Some of these episodes of internecine strife - Gaitskell against the unilateralists around 1960, the Bennite ferment in 1979-83 - are explored at greater length than their strict relevance would justify. But they are all good stories, authoritatively reconstructed.

This book displays Watkins the historian, not the woolgathering weekly journalist. His method is to meticulously draw together all the existing accounts from memoirs, diaries and biographies, sift them, point up conflicts and errors, and deliver a judicious verdict.

Such is the volume of instant history now that even an event so recent as Mrs Thatcher's defenestration by her own Cabinet is as fully documented from every angle as the manoeuvrings of 1931 or 1963. Watkins's version of this drama is distilled into an account much less chatty than his 1991 book on the same subject, A Conservative Coup.
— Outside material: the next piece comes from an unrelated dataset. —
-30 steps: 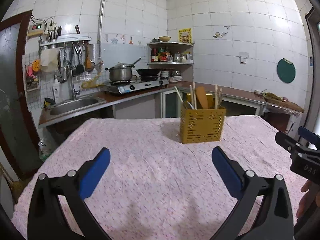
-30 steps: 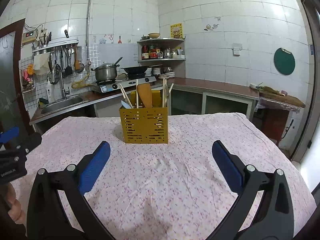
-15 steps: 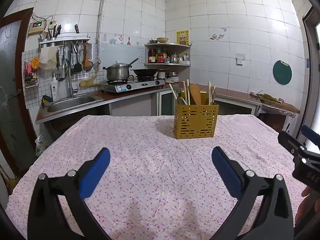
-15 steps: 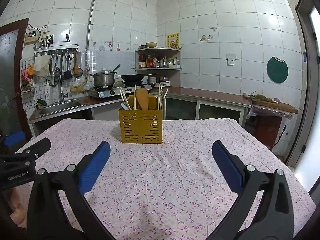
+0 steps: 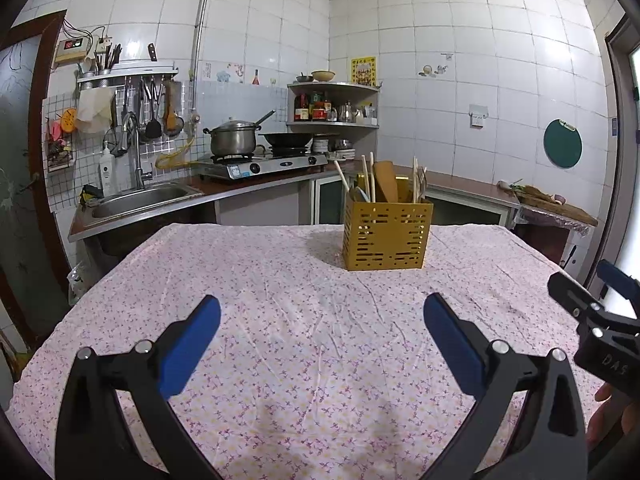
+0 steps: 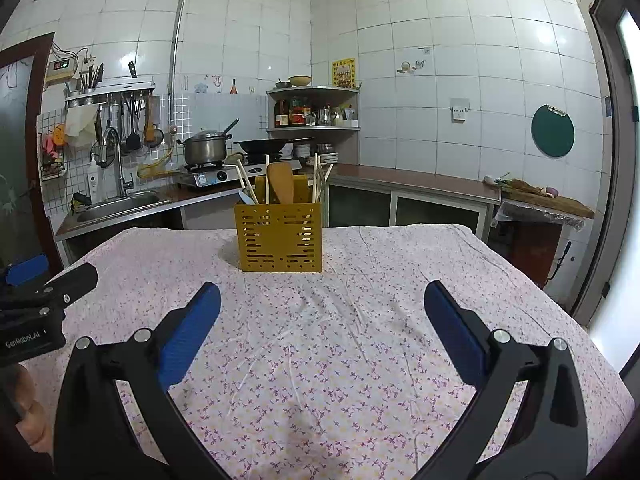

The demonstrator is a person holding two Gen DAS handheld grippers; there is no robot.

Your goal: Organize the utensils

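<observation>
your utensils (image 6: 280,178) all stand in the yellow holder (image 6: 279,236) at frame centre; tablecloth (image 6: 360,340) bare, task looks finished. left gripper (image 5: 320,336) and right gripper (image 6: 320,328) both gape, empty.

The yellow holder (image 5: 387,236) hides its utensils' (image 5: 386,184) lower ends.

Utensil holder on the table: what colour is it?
Mustard yellow, with slotted cut-outs; the utensil holder shows best in the right wrist view.

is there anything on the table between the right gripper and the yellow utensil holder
Nothing visible. Only bare flowered tablecloth lies between the open right gripper and the yellow utensil holder. The left gripper sits off to the side.
</observation>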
Thankfully, he drops his habit of projecting the current titles of retired politicians back on to their active careers; and he only once calls politics "a rough old trade".

His theme is supposed to be the withering of the royal prerogative. In fact - as Watkins shows - the Palace has long bent over backwards to avoid any appearance of interfering in politics. It has wanted only to be told clearly by the parties whom to send for. Macmillan pretended to observe the prerogative while in practice subverting it; and the new procedure for electing Tory leaders was specifically designed to end it. There has been no case this century of a monarch refusing to grant the Prime Minister a dissolution, nor is there ever likely to be.

This is a useful record, but it is a trifle indigestible: a pudding composed entirely of plums, with little contextual sponge between them. It is all about individuals at moments of high drama. There is little of parties, and less of policies. In his column, Watkins regularly mocks Tony Benn for wanting to talk about "the ishoos"; but politics without issues is just a soap opera - from which the public is becoming increasingly alienated.